Task instructions: Whenever a line of the data below holds the string "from", copy that line.

Collected material:

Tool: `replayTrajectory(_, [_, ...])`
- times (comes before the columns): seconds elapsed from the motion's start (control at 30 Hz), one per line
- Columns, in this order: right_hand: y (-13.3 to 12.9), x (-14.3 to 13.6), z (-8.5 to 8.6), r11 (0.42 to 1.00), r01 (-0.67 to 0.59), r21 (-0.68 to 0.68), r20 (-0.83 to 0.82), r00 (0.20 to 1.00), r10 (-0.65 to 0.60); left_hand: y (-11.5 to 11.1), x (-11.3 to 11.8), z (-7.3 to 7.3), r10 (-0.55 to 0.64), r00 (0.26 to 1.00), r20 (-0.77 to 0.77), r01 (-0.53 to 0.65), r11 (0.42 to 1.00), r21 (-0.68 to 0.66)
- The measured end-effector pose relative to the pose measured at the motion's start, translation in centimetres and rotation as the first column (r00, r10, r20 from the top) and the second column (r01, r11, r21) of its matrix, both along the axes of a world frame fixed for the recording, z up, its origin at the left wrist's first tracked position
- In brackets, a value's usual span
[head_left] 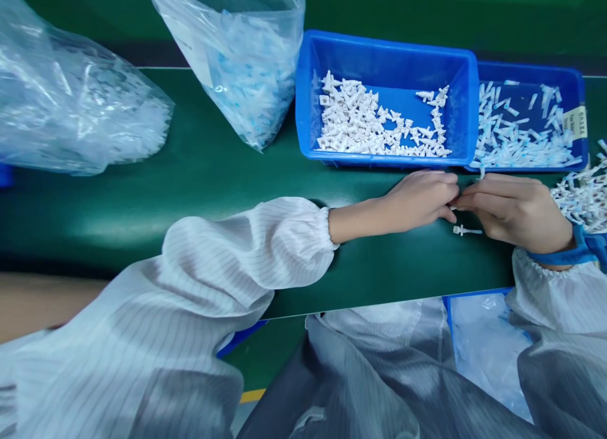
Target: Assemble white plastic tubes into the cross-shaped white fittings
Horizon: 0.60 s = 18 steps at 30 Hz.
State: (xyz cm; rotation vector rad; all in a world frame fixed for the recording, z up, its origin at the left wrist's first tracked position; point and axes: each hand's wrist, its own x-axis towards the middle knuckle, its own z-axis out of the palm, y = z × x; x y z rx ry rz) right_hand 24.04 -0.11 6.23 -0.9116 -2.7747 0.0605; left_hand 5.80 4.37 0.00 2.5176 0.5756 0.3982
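My left hand (pixel 422 202) and my right hand (pixel 519 208) meet over the green table, fingertips almost touching. Both are closed in a pinch. A tiny white plastic piece (pixel 454 207) shows at the right fingertips; the fingers hide most of it. What the left fingers pinch is hidden. Just below the hands lies a small white plastic fitting with a thin tube (pixel 467 230). Behind the left hand stands a blue bin (pixel 379 159) with many white plastic fittings (pixel 353 119). Beyond the right hand, a second blue bin (pixel 585 145) holds short clear-and-blue tubes (pixel 521 145).
A pile of white fittings with tubes (pixel 585 195) lies at the right edge. Two clear plastic bags stand at the back left, one with pale blue pieces (pixel 256 72), one with whitish pieces (pixel 95 104). Below the table edge is a blue container with clear plastic (pixel 488 344).
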Motion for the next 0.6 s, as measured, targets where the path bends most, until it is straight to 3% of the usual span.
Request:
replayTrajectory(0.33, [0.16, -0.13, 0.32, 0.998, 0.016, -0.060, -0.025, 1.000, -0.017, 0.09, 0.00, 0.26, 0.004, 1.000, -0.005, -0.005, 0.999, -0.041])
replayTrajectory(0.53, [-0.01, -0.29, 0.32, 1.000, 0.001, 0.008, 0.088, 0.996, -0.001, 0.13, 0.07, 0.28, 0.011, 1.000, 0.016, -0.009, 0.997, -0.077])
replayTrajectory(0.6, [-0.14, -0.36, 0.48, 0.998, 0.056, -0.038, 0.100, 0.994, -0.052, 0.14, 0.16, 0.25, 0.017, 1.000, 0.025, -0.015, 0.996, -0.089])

Solution to this exercise:
- times (comes before the columns): seconds elapsed from the motion's start (control at 30 Hz), one per line
- The measured end-effector pose relative to the pose measured at the motion's start, translation in centimetres and rotation as the first column (r00, r10, r20 from the top) and the second column (r01, r11, r21) of its matrix, both along the axes of a world frame fixed for the recording, z up, its origin at the left wrist's first tracked position

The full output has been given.